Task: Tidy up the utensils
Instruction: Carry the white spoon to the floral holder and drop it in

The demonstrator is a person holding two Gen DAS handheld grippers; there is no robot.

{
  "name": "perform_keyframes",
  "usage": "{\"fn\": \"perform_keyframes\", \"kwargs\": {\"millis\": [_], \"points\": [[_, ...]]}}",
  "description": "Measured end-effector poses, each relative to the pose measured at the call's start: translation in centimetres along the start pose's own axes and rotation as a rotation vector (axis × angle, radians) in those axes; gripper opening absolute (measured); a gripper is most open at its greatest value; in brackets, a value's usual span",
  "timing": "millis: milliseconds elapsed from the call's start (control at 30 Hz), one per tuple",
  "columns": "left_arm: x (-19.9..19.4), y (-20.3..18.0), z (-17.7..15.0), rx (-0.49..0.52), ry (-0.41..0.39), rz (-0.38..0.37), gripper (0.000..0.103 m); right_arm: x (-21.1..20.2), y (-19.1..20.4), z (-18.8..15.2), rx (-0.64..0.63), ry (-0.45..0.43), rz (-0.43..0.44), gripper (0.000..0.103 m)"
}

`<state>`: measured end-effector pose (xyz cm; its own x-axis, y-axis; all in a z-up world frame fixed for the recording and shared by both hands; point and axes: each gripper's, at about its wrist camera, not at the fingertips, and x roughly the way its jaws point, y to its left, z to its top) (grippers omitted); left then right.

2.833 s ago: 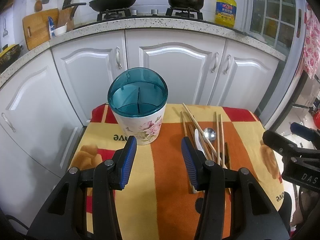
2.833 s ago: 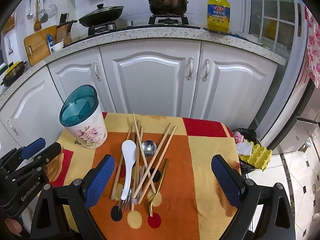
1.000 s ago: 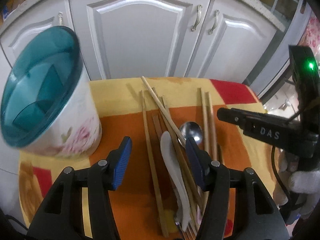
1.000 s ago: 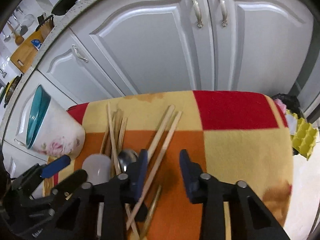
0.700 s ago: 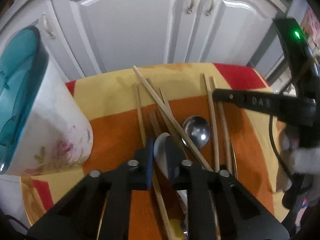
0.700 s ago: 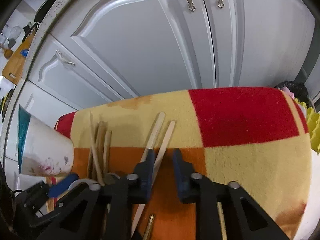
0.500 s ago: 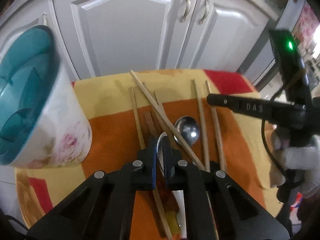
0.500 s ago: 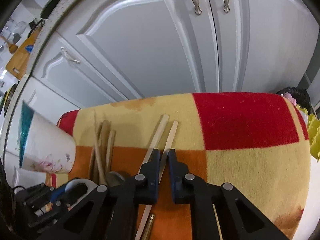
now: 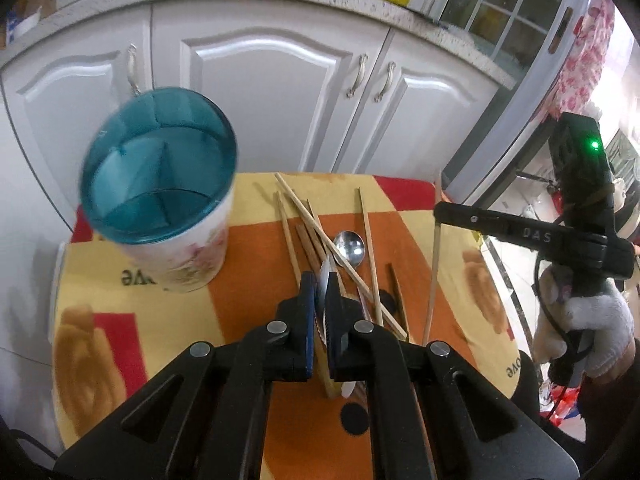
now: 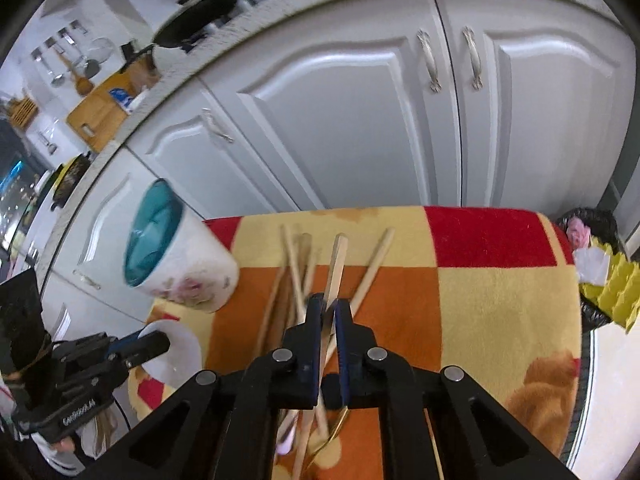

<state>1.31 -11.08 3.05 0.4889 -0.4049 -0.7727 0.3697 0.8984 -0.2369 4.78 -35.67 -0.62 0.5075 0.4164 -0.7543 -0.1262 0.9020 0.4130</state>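
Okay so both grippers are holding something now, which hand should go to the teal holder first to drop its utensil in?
Probably the left. The left gripper is shut on the white spoon, and the utensil holder stands just to its left. The right gripper grips a chopstick farther away, across the pile.

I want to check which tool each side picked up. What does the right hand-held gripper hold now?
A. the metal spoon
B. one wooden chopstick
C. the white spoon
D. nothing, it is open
B: in the right wrist view the right hand-held gripper is shut on a wooden chopstick, while the metal spoon lies on the cloth.
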Motion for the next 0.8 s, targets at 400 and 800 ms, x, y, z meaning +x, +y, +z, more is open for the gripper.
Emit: {"fn": "perform_keyframes", "kwargs": {"millis": [400, 800], "points": [[-9.8, 3.6, 2.9, -0.049, -0.212, 0.033, 0.003, -6.1, 6.2, 2.0, -0.087, -0.130, 0.079, 0.005], [-11.8, 9.5, 9.1, -0.118, -0.386, 0.217, 0.003, -8.6, 13.7, 9.1, -0.183, -0.236, 0.204, 0.005]]}}
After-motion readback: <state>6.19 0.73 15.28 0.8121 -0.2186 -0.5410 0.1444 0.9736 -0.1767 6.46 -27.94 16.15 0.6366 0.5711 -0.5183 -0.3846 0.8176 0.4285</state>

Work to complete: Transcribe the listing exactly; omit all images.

Written solution:
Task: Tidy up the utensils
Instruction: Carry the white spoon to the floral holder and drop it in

The demonstrator is a person holding two Gen DAS handheld grippers; there is no robot.

{
  "name": "perform_keyframes",
  "usage": "{\"fn\": \"perform_keyframes\", \"kwargs\": {\"millis\": [_], \"points\": [[_, ...]]}}",
  "description": "Measured end-effector poses, each relative to the pose measured at the call's start: translation in centimetres along the start pose's own axes and rotation as a rotation vector (axis × angle, radians) in those axes; gripper opening absolute (measured); a gripper is most open at its greatest value; in brackets, a value's usual span",
  "timing": "millis: milliseconds elapsed from the call's start (control at 30 Hz), one per tuple",
  "columns": "left_arm: x (-19.9..19.4), y (-20.3..18.0), z (-17.7..15.0), rx (-0.49..0.52), ry (-0.41..0.39), rz (-0.38..0.37), gripper (0.000..0.103 m); right_arm: x (-21.1..20.2), y (-19.1..20.4), z (-18.8..15.2), rx (-0.64..0.63), ry (-0.45..0.43), rz (-0.43..0.44), gripper (0.000..0.103 m)"
}

`<state>`: measured end-effector pose (xyz cm; its own x-axis, y-axis; all in a z-up world frame fixed for the recording and shared by both hands; point and axes: each gripper's, at about its wrist camera, not at the fingertips, and x roughly the way its jaws point, y to its left, z to its top) (grippers omitted); left then right.

2.833 s ago: 
2.833 s ago: 
1.000 s ago: 
1.000 s ago: 
0.700 s ago: 
0.700 s ago: 
0.500 s ago: 
0.500 s ago: 
now: 
now: 

<state>1.31 -11.08 3.05 0.4889 -0.4049 -0.7727 0.3697 0.8984 -0.2369 4.78 -35.67 -0.62 0.5075 0.4164 -0.7543 -0.1262 0.9020 0.4130</state>
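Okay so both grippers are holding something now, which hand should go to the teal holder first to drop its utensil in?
Probably the left. The left gripper is shut on the white spoon, and the utensil holder stands just to its left. The right gripper grips a chopstick farther away, across the pile.

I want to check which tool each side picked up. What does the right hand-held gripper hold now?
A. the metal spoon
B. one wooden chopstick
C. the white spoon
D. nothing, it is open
B: in the right wrist view the right hand-held gripper is shut on a wooden chopstick, while the metal spoon lies on the cloth.
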Motion for the next 0.8 s, targets at 400 and 800 ms, x, y, z meaning +x, +y, +z, more is open for the gripper.
Emit: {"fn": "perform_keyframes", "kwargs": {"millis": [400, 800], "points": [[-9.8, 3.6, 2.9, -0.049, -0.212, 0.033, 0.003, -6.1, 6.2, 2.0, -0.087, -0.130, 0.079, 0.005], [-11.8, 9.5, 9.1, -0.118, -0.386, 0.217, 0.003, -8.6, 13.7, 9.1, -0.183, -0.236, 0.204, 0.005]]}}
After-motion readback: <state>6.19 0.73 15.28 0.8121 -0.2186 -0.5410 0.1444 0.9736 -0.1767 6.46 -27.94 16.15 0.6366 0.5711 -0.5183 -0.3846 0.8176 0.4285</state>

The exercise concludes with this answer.